Dilled Zucchini Bread


Try giving your zucchini bread a flavorful boost by adding in fresh dill. Try a slice of this zucchini bread recipe for breakfast, or have a slice alongside dinner.

Dilled Zucchini Bread
Photo: Jacob Fox
Prep Time:
25 mins
Bake Time:
55 mins
Cool Time:
2 hrs
Total Time:
3 hrs 20 mins
2 loaves (28 slices)


  • 1 ½ cup all-purpose flour

  • 1 ½ cup whole wheat flour

  • 1 tablespoon baking powder

  • 1 teaspoon salt

  • 2 eggs, lightly beaten

  • 2 ½ cup coarsely shredded unpeeled zucchini

  • 1 ½ cup sugar

  • 1 cup vegetable oil

  • 1 teaspoon vanilla

  • 1 cup coarsely chopped walnuts or pecans

  • ½ cup chopped fresh dill weed

  • Dill weed sprigs

  • Walnut or pecan pieces

  • Coarse sea salt or kosher salt


  1. Preheat oven to 350°F. Grease bottom and 1/2 inch up sides of two 8x4-inch loaf pans. In a large bowl stir together the first four ingredients (through 1 tsp. salt).

  2. In a medium bowl combine the next five ingredients (through vanilla). Make a well in center of flour mixture. Add zucchini mixture all at once to flour mixture. Stir just until moistened (batter should be lumpy). Fold in 1 cup nuts and 1/2 cup dill weed. Spoon batter into prepared pans. Arrange dill sprigs and nut pieces on top of batter and sprinkle with coarse salt.

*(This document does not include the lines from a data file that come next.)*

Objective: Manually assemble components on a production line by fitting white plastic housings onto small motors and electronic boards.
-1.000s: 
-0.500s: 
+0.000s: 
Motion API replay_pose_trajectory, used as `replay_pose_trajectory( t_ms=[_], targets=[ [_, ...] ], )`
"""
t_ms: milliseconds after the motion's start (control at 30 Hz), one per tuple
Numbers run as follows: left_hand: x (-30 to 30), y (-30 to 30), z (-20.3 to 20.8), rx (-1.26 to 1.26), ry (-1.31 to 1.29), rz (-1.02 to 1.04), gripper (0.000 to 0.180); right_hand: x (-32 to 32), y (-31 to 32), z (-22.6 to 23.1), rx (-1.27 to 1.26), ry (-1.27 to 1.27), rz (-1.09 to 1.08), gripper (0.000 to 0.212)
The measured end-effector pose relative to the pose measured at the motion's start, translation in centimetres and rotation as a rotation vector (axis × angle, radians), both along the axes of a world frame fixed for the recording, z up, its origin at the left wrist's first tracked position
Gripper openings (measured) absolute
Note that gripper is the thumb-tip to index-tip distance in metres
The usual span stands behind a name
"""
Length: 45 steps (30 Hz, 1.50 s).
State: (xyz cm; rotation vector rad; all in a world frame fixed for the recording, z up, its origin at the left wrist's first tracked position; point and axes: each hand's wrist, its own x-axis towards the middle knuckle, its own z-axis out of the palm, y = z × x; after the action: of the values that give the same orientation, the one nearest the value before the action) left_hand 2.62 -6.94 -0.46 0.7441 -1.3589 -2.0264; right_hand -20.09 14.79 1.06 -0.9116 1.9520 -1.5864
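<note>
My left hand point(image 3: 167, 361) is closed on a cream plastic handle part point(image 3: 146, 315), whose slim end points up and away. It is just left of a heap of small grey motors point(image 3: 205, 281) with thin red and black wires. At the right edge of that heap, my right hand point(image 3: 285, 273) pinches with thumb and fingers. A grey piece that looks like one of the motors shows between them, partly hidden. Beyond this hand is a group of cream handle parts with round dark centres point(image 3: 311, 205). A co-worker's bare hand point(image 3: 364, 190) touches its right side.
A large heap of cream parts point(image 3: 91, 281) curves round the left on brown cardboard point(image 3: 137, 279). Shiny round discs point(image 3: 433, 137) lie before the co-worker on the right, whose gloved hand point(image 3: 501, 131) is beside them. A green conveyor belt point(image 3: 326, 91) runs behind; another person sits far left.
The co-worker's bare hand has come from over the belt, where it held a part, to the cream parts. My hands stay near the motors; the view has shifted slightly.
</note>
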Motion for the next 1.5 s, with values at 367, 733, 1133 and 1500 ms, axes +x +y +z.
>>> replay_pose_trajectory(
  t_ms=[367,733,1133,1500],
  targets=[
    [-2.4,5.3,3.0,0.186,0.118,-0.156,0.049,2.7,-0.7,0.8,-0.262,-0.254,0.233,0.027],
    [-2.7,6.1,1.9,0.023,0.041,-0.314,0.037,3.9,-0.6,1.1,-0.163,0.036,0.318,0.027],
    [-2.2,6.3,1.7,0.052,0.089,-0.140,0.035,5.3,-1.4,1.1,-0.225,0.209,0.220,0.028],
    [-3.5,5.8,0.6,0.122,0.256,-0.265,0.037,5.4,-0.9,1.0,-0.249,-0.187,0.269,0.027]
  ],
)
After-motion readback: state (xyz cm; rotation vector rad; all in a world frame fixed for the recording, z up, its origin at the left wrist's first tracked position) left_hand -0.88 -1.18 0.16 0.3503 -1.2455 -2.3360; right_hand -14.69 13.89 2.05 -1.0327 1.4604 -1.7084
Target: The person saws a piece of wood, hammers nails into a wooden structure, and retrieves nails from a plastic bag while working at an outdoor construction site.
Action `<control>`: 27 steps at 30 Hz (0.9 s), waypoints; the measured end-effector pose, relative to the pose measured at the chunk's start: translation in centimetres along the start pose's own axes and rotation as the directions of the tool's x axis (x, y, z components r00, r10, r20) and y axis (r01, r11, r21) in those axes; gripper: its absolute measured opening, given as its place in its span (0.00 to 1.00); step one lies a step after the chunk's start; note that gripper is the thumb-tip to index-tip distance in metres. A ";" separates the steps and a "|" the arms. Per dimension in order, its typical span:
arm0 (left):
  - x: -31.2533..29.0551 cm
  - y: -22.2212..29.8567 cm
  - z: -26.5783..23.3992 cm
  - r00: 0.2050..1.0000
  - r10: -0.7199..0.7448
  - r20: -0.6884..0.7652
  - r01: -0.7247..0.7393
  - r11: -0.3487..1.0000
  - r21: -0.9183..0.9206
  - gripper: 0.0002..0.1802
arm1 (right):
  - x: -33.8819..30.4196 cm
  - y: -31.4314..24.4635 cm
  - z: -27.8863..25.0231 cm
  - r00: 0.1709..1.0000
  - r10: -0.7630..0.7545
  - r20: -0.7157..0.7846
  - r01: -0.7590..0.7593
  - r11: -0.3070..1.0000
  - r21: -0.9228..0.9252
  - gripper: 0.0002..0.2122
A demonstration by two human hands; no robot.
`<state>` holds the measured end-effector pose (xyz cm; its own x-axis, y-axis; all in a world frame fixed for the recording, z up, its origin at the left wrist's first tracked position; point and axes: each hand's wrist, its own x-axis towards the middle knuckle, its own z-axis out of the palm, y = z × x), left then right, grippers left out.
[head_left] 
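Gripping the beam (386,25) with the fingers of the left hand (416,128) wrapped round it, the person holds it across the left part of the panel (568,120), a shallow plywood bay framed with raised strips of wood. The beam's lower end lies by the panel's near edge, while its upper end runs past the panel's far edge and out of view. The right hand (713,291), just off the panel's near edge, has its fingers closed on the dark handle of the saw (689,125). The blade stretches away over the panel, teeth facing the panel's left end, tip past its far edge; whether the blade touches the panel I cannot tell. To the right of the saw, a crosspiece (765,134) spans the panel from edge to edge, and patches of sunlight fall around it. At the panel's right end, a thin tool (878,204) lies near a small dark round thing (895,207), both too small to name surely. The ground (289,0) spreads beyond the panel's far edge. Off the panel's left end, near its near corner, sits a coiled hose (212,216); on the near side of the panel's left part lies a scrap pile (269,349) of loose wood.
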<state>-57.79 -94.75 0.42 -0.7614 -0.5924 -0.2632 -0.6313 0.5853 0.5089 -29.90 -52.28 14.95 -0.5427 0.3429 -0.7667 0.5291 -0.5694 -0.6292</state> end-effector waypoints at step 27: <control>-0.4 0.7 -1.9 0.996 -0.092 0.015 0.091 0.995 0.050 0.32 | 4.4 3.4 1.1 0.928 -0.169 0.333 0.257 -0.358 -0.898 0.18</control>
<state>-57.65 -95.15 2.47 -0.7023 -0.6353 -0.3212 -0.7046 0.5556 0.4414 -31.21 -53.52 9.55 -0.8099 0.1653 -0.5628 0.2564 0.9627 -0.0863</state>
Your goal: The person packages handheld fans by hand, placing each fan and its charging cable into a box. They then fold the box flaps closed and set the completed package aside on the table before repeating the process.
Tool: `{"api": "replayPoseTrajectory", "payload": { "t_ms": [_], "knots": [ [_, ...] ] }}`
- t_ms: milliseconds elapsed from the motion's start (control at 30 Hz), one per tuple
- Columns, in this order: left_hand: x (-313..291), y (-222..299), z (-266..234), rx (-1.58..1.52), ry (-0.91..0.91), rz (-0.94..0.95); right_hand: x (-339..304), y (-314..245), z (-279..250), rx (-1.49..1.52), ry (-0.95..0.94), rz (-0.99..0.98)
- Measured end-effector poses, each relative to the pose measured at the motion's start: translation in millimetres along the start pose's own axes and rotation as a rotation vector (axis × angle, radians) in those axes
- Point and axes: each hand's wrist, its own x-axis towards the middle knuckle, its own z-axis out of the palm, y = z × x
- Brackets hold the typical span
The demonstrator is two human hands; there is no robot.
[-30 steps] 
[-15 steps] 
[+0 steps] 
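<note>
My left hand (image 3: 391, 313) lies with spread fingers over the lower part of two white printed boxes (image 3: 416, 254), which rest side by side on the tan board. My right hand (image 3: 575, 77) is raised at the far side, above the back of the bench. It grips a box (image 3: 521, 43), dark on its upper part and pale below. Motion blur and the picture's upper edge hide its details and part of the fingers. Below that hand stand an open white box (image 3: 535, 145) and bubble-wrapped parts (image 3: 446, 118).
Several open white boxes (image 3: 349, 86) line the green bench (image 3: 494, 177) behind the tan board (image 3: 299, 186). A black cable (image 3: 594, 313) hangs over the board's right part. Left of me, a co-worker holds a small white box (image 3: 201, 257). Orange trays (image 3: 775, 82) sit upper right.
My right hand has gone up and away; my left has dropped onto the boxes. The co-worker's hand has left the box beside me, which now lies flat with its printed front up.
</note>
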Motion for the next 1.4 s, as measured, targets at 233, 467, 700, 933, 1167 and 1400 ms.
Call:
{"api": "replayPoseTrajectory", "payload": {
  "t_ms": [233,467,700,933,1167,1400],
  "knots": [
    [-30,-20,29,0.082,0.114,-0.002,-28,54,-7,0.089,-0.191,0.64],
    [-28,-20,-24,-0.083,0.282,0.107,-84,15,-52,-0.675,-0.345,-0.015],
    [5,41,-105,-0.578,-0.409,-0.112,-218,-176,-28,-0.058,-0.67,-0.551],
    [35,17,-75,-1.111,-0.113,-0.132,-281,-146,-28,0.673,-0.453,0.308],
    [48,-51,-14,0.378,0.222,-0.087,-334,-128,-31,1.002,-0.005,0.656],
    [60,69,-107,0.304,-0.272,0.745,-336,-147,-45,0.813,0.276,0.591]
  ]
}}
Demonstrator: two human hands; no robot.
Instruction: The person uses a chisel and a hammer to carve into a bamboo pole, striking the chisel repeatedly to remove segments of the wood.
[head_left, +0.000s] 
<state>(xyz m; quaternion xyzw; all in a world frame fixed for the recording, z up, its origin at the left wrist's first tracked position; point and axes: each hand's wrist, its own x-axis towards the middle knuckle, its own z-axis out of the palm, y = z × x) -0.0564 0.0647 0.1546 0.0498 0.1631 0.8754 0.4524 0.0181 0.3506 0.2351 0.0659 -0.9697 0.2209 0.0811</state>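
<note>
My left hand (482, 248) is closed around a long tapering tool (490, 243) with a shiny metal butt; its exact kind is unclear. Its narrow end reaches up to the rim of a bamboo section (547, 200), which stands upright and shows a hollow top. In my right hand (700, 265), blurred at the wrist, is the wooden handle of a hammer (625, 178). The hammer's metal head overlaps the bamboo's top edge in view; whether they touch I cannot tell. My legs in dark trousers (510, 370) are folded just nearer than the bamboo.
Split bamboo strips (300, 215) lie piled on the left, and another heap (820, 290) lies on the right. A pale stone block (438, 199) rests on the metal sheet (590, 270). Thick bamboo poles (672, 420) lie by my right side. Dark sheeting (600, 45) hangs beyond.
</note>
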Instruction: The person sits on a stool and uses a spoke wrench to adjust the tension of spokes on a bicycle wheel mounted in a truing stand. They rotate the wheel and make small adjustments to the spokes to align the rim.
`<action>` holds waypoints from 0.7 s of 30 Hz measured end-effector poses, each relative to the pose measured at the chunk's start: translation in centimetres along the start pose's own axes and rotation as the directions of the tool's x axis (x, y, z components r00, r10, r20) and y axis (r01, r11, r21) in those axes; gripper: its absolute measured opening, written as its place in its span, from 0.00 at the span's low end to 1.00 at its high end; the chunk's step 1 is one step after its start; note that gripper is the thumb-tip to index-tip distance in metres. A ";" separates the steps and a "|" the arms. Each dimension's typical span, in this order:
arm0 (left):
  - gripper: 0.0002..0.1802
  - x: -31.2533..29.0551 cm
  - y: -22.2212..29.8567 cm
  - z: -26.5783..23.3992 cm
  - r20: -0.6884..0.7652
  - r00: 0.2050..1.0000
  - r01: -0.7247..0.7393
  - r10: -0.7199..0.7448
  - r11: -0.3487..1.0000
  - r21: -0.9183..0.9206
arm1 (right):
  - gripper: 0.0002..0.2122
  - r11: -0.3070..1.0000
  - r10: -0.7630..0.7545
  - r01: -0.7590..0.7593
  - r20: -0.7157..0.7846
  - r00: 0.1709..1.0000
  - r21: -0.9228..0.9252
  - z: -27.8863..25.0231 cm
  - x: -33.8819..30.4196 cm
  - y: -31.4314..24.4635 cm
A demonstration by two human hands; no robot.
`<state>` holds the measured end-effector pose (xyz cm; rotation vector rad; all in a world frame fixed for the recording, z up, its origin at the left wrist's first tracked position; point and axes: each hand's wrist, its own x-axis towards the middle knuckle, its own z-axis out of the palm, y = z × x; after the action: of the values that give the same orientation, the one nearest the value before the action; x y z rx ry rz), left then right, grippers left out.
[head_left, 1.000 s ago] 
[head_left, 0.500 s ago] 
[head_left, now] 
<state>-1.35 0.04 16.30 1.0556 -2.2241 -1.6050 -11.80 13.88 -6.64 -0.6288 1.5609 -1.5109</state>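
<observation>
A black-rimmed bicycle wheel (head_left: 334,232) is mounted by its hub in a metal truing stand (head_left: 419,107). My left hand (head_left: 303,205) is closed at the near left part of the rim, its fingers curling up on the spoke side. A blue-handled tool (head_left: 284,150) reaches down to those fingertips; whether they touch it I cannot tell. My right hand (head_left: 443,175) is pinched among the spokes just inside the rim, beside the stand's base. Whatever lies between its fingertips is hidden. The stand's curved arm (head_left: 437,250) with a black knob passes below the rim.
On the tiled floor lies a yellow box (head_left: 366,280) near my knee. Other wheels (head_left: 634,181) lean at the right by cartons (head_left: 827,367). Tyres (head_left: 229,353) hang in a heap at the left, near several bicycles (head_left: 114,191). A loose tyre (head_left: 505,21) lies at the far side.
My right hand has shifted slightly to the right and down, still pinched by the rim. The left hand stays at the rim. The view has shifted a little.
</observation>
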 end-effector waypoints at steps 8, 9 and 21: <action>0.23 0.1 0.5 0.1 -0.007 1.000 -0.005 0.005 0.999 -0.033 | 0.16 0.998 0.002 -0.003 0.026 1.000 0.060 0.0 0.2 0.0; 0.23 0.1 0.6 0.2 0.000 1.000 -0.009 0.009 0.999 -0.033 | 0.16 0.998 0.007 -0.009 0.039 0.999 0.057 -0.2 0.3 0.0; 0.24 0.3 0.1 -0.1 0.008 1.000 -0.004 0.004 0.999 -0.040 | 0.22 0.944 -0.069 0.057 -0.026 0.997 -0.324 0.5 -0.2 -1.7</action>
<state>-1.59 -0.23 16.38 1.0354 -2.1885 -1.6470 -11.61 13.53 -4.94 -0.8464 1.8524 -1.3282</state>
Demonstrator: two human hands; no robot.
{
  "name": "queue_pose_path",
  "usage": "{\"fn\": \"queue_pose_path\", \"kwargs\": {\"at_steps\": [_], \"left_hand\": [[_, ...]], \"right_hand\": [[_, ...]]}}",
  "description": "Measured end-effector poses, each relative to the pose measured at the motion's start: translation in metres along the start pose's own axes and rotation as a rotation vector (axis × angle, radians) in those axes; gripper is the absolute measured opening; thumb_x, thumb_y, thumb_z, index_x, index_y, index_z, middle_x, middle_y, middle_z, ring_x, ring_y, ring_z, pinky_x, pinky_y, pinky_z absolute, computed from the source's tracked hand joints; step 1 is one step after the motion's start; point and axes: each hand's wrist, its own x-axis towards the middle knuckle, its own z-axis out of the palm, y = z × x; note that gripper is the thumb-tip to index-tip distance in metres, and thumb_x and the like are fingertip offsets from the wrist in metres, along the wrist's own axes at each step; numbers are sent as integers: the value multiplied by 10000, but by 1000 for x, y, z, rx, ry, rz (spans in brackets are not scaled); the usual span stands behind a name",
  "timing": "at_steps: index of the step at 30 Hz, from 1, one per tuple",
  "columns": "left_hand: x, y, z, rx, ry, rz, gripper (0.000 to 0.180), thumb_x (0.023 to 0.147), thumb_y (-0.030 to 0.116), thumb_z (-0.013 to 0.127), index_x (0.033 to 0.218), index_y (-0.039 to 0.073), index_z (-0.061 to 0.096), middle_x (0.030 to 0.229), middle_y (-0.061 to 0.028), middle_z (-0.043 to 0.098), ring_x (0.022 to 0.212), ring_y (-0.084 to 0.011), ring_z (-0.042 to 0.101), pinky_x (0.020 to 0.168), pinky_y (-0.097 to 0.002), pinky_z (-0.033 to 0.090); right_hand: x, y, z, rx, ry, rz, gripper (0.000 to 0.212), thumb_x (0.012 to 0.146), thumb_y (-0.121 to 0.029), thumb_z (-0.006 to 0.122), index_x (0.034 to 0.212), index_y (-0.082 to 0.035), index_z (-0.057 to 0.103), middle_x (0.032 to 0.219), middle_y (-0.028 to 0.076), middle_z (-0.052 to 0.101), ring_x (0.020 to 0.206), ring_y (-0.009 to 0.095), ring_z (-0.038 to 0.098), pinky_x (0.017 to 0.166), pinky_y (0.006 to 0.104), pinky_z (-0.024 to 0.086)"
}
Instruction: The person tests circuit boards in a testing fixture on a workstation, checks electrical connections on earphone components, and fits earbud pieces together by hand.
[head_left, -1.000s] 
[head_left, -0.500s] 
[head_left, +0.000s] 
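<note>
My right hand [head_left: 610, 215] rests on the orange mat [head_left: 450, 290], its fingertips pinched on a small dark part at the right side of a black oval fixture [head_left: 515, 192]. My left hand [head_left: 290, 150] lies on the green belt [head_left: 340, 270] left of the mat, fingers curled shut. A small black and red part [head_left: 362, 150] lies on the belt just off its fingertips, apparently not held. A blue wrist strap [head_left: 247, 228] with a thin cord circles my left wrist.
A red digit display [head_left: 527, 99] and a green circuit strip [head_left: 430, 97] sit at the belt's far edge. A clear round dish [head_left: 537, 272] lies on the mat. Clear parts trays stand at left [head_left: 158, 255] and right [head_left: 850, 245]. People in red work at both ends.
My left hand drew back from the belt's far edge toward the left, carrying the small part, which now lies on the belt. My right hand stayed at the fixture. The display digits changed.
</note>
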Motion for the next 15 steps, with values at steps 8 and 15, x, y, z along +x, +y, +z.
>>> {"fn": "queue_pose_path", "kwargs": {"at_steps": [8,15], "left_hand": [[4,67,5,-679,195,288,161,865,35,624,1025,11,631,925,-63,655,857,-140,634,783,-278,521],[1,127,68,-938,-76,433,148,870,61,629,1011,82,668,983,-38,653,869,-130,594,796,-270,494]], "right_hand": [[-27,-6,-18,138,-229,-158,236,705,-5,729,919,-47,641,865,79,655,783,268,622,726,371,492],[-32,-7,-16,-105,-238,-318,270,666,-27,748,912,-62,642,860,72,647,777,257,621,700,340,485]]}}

  3. Bake about 55 minutes or until a toothpick comes out clean. Cool in pans 15 minutes. Remove loaves from pans. Cool on wire rack. Wrap and store overnight before slicing.

Nutrition Facts (per serving)

195 Calories
11g Fat
22g Carbs
3g Protein
Nutrition Facts
Servings Per Recipe 28
Calories 195
% Daily Value *
Total Fat 11g 14%
Saturated Fat 1g 5%
Cholesterol 13mg 4%
Sodium 163mg 7%
Total Carbohydrate 22g 8%
Total Sugars 11g
Protein 3g
Vitamin C 2mg 10%
Calcium 41mg 3%
Iron 0.9mg 5%
Potassium 84mg 2%
Folate, total 24.1mcg
Vitamin B-6 0.1mg

*The % Daily Value (DV) tells you how much a nutrient in a food serving contributes to a daily diet. 2,000 calories a day is used for general nutrition advice.